◆ **Exercise directions**
Word for word, copy the entire listing.

◆ **Data shown**
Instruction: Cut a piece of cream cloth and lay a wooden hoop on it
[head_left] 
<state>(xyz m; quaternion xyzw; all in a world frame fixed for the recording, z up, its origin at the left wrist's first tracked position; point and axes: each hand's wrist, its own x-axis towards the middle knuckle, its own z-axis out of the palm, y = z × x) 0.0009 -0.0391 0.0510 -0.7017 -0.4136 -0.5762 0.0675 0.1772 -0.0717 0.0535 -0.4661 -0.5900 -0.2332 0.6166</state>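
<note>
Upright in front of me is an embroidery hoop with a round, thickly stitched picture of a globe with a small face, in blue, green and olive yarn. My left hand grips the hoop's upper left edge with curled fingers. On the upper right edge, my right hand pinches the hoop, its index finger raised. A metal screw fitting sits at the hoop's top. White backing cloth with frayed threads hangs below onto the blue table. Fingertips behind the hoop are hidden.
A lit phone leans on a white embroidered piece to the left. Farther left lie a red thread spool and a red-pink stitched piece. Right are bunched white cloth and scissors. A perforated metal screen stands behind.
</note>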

◆ **Written response**
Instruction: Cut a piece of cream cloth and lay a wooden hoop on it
[head_left] 
<state>(xyz m; quaternion xyzw; all in a world frame fixed for the recording, z up, its origin at the left wrist's first tracked position; point and axes: each hand's wrist, its own x-axis towards the middle knuckle, its own z-axis out of the palm, y = z × x) 0.0009 -0.0391 0.0510 -0.7017 -0.4136 -0.5762 0.0675 0.1772 -0.0717 0.0535 -0.4661 -0.5900 -0.2332 0.6166</state>
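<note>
Upright in front of me is an embroidery hoop with a round, thickly stitched picture of a globe with a small face, in blue, green and olive yarn. My left hand grips the hoop's upper left edge with curled fingers. On the upper right edge, my right hand pinches the hoop, its index finger raised. A metal screw fitting sits at the hoop's top. White backing cloth with frayed threads hangs below onto the blue table. Fingertips behind the hoop are hidden.
A lit phone leans on a white embroidered piece to the left. Farther left lie a red thread spool and a red-pink stitched piece. Right are bunched white cloth and scissors. A perforated metal screen stands behind.
</note>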

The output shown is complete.